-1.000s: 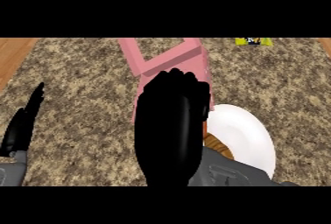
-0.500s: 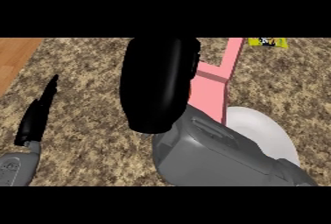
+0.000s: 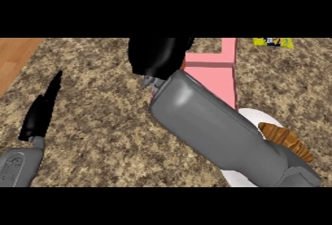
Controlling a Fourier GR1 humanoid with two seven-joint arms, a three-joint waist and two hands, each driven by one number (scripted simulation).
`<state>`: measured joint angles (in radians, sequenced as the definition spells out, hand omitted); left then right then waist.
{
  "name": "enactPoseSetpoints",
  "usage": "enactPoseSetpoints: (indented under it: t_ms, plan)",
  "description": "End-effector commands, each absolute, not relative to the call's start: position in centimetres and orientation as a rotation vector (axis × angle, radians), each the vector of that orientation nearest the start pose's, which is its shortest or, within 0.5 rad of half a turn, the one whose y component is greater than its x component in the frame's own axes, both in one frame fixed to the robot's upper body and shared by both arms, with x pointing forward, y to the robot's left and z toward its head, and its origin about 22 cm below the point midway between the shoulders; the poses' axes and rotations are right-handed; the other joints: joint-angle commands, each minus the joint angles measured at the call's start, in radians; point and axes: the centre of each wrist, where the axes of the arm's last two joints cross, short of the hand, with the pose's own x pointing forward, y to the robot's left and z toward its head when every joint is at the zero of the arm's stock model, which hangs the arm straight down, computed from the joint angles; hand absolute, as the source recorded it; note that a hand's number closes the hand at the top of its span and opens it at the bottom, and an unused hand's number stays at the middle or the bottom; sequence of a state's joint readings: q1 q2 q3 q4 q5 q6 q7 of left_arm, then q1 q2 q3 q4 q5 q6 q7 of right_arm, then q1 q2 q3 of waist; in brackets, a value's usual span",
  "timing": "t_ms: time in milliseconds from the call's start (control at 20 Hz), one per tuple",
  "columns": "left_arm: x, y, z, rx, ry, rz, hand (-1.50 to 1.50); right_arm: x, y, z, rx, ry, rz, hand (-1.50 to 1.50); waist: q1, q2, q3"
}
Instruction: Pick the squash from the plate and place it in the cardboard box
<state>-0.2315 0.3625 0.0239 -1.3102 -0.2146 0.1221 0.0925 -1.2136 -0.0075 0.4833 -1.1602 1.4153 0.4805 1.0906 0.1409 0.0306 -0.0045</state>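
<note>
Right arm stretched over counter, squash (image 3: pixel 286 141) on white plate (image 3: pixel 259 116) at lower right.
Right hand (image 3: pixel 157 56) near top edge beside pink box (image 3: pixel 216 79); fingers unclear, can't tell if it grips. Left hand (image 3: pixel 41 110) open, fingers straight, resting at left. Bare granite counter (image 3: pixel 103 123) between arms; wood strip (image 3: pixel 16 55) and yellow packet (image 3: pixel 272 42) at far edges.

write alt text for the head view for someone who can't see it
The right hand reaches over a pink box on a speckled counter; a brown striped squash lies on a white plate beside the forearm. The left hand rests at left.
</note>
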Motion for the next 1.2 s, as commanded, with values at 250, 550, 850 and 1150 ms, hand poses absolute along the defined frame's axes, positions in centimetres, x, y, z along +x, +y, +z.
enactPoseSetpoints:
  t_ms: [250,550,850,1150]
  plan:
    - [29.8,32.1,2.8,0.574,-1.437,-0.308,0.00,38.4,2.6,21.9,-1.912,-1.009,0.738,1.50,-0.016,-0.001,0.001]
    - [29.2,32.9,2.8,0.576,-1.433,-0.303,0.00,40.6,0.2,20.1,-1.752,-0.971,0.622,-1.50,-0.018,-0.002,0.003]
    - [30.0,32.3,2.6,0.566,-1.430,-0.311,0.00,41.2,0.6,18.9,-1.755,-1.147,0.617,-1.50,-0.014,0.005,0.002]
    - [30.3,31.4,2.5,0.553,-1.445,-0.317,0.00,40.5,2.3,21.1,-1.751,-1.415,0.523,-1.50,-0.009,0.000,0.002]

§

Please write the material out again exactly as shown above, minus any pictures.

SOLUTION TO THE PROBLEM:
-1.000s: 
-0.500s: 
+0.000s: 
Controlling a Fourier GR1 humanoid with two seven-joint arms, a three-joint waist and two hands, each driven by one number (scripted simulation).
`<state>`: measured joint angles (in radians, sequenced as the definition spells out, hand omitted); left then right then waist.
{
  "name": "enactPoseSetpoints",
  "usage": "enactPoseSetpoints: (indented under it: t_ms, plan)",
  "description": "End-effector commands, each absolute, not relative to the call's start: position in centimetres and orientation as a rotation vector (axis × angle, radians), each the vector of that orientation nearest the start pose's, which is its shortest or, within 0.5 rad of half a turn, the one whose y component is greater than its x component in the frame's own axes, both in one frame fixed to the robot's upper body and shared by both arms, with x pointing forward, y to the robot's left and z toward its head, and its origin about 22 cm below the point midway between the shoulders; the poses' axes and rotations are right-handed; the other joints: joint-angle commands, each minus the joint angles measured at the call's start, in radians; point and axes: the centre of each wrist, where the axes of the arm's last two joints cross, short of the hand, with the pose's own x pointing forward, y to the robot's left and z toward its head when every joint is at the zero of the arm's stock model, which hangs the arm straight down, computed from the joint angles; hand absolute, as the source recorded it; note that a hand's number closes the hand at the top of its span and opens it at the bottom, and an unused hand's number stays at the middle or the bottom; sequence of a state's joint readings: q1 q2 q3 q4 q5 q6 q7 of left_arm, then q1 q2 q3 q4 q5 q6 q7 of right_arm, then q1 q2 q3 of waist; in brackets, a value's usual span",
  "timing": "t_ms: time in milliseconds from the call's start (control at 20 Hz), one per tuple",
  "columns": "left_arm: x, y, z, rx, ry, rz, hand (-1.50 to 1.50); right_arm: x, y, z, rx, ry, rz, hand (-1.50 to 1.50); waist: q1, q2, q3"
}
Instruction: Pick the squash from the plate and place it in the cardboard box
<state>-0.2315 0.3625 0.0239 -1.3102 -0.2146 0.1221 0.0925 -1.2136 -0.0075 0.4833 -1.1602 1.4153 0.4805 1.0906 0.1409 0.0306 -0.0045</state>
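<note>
Right arm stretched over counter, squash (image 3: pixel 286 141) on white plate (image 3: pixel 259 116) at lower right.
Right hand (image 3: pixel 157 56) near top edge beside pink box (image 3: pixel 216 79); fingers unclear, can't tell if it grips. Left hand (image 3: pixel 41 110) open, fingers straight, resting at left. Bare granite counter (image 3: pixel 103 123) between arms; wood strip (image 3: pixel 16 55) and yellow packet (image 3: pixel 272 42) at far edges.

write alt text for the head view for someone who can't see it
The right hand reaches over a pink box on a speckled counter; a brown striped squash lies on a white plate beside the forearm. The left hand rests at left.
</note>
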Motion for the next 1.2 s, as commanded, with values at 250, 550, 850 and 1150 ms, hand poses absolute along the defined frame's axes, positions in centimetres, x, y, z along +x, +y, +z.
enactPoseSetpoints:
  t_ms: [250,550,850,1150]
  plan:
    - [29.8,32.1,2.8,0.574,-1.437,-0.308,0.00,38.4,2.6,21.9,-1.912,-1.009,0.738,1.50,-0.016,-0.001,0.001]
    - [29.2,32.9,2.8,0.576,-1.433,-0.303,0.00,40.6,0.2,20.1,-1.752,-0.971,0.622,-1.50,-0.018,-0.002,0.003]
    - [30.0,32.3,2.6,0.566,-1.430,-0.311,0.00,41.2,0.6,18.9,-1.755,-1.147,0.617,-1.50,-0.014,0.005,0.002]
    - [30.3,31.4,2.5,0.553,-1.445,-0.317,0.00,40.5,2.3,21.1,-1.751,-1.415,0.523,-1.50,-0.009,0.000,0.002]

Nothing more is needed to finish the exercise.